Maria José Braga – É sinal de que de fato a democracia brasileira está quebrada. Na verdade a gente tem uma institucionalidade que aparentemente funciona, mas o Executivo Nacional adota medidas que são contrárias à democracia. Um exemplo disso é o número de medidas provisórias que esse governo já editou, contrariando a previsão republicana do equilíbrio entre os três Poderes. Esse governo tem usurpado o Poder Legislativo por meio de medidas provisórias que modificam leis, que criam situações ilegais no Brasil. E por conta da atuação ainda muito tímida do Supremo Tribunal Federal, os seguidores passaram a atacar a corte máxima de Justiça do Brasil.

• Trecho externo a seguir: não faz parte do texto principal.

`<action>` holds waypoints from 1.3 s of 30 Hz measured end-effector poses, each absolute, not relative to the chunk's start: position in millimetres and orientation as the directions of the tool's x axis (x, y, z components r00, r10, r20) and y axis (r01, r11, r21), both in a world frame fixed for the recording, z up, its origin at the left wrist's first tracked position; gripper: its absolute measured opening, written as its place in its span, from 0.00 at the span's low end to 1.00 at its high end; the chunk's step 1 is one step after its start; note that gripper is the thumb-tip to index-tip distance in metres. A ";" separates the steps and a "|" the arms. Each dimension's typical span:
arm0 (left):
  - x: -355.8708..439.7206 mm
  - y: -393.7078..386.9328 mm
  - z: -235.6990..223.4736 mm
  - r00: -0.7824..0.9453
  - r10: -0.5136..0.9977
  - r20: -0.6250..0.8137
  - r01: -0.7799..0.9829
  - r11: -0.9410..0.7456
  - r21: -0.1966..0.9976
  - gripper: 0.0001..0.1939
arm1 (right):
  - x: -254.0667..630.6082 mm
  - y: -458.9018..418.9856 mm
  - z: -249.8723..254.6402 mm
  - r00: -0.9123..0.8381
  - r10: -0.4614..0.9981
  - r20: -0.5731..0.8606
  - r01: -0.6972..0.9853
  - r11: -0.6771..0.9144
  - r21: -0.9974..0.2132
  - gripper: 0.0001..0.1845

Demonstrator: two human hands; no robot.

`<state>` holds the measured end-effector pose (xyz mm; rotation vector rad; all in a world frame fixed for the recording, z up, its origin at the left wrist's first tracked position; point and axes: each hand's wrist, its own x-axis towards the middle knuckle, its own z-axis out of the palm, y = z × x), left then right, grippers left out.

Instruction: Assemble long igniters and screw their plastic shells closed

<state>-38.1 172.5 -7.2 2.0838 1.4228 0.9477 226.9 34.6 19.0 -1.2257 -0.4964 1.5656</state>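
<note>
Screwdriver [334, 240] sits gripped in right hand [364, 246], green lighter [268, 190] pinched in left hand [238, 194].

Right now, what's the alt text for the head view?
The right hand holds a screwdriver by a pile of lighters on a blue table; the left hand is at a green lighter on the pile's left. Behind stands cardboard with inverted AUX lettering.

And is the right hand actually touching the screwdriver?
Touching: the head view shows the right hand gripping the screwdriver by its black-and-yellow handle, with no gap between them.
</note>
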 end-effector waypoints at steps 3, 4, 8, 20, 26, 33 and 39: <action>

No nosso entendimento, é preciso que as forças de fato que prezam pela democracia tomem medidas para conter o chefe do Executivo, que claramente é autoritário e tem um projeto autoritário para o País.
MidiaNews - Teme que possa ocorrer o fechamento do Congresso e do STF? Ou falta apoio ao presidente?
Maria José Braga – A Fenaj espera que não aconteça, mas estamos desde o nosso último congresso defendendo o afastamento do presidente da República como medida necessária para retomada da ordem democrática.
MidiaNews - A Fenaj apoia então um pedido de impeachment do presidente?
Maria José Braga – Claro que sim! A gente acha, inclusive, que a elite política brasileira demorou demais em falar do afastamento do presidente com um equivocado receio de que um novo afastamento traria risco à democracia. Risco é esse presidente que não respeita a democracia nem as instituições democráticas.